◆ **TASK ITEM**
The expected answer is the data below, retyped exactly.

◆ **GIVEN DATA**
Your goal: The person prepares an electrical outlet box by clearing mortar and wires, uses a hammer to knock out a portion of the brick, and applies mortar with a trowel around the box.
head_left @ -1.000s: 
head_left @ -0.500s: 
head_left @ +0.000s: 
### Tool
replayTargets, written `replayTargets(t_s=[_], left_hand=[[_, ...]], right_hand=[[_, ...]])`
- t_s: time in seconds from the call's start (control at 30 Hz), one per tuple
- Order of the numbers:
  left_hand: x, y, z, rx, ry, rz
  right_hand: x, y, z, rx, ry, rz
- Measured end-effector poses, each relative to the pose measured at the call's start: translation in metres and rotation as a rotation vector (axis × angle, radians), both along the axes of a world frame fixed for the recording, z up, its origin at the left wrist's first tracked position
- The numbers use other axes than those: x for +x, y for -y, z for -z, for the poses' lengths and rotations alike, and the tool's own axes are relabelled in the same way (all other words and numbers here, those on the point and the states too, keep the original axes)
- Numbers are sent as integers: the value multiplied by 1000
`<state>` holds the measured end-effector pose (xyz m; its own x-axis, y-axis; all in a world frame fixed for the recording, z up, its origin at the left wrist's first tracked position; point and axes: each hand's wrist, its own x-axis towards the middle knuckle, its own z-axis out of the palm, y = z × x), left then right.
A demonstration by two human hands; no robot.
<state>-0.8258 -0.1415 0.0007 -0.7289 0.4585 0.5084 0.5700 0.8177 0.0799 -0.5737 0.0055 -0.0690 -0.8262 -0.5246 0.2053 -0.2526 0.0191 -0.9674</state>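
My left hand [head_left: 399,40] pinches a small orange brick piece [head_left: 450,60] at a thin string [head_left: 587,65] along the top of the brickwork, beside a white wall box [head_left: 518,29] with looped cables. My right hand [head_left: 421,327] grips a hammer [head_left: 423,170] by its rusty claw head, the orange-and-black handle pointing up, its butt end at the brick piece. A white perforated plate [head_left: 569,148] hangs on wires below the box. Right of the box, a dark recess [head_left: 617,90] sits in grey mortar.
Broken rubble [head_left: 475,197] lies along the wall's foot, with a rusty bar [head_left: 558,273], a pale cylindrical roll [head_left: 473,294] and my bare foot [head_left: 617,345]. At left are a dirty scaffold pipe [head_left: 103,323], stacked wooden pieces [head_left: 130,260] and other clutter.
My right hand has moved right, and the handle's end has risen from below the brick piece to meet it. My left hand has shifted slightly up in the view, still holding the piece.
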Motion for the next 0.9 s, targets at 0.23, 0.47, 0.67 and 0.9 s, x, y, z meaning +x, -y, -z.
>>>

◆ **TASK RESPONSE**
Your goal: The person prepares an electrical outlet box by clearing mortar and wires, uses a hammer to knock out a portion of the brick, and applies mortar with a trowel around the box.
head_left @ -1.000s: 
head_left @ -0.500s: 
head_left @ +0.000s: 
### Tool
replayTargets, written `replayTargets(t_s=[_], left_hand=[[_, ...]], right_hand=[[_, ...]])`
- t_s: time in seconds from the call's start (control at 30 Hz), one per tuple
- Order of the numbers:
  left_hand: x, y, z, rx, ry, rz
  right_hand: x, y, z, rx, ry, rz
- Measured end-effector poses, each relative to the pose measured at the call's start: translation in metres and rotation as a rotation vector (axis × angle, radians), both along the axes of a world frame fixed for the recording, z up, its origin at the left wrist's first tracked position
- The numbers use other axes than those: x for +x, y for -y, z for -z, for the poses' lengths and rotations alike, and the tool's own axes are relabelled in the same way (all other words and numbers here, those on the point and the states too, keep the original axes)
- Numbers are sent as integers: the value multiplied by 1000
`<state>` holds the measured end-effector pose (xyz m; its own x-axis, y-axis; all in a world frame fixed for the recording, z up, its origin at the left wrist's first tracked position; point and axes: each hand's wrist, its own x-axis towards the middle knuckle, its own z-axis out of the palm, y = z × x), left then right.
A demonstration by two human hands; no robot.
<state>-0.8258 -0.1415 0.0007 -0.7289 0.4585 0.5084 0.5700 0.8177 0.0799 -0.5737 0.0055 -0.0690 -0.8262 -0.5246 0.2053 -0.2526 0.0191 -0.9674</state>
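My left hand [head_left: 399,40] pinches a small orange brick piece [head_left: 450,60] at a thin string [head_left: 587,65] along the top of the brickwork, beside a white wall box [head_left: 518,29] with looped cables. My right hand [head_left: 421,327] grips a hammer [head_left: 423,170] by its rusty claw head, the orange-and-black handle pointing up, its butt end at the brick piece. A white perforated plate [head_left: 569,148] hangs on wires below the box. Right of the box, a dark recess [head_left: 617,90] sits in grey mortar.
Broken rubble [head_left: 475,197] lies along the wall's foot, with a rusty bar [head_left: 558,273], a pale cylindrical roll [head_left: 473,294] and my bare foot [head_left: 617,345]. At left are a dirty scaffold pipe [head_left: 103,323], stacked wooden pieces [head_left: 130,260] and other clutter.
My right hand has moved right, and the handle's end has risen from below the brick piece to meet it. My left hand has shifted slightly up in the view, still holding the piece.
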Motion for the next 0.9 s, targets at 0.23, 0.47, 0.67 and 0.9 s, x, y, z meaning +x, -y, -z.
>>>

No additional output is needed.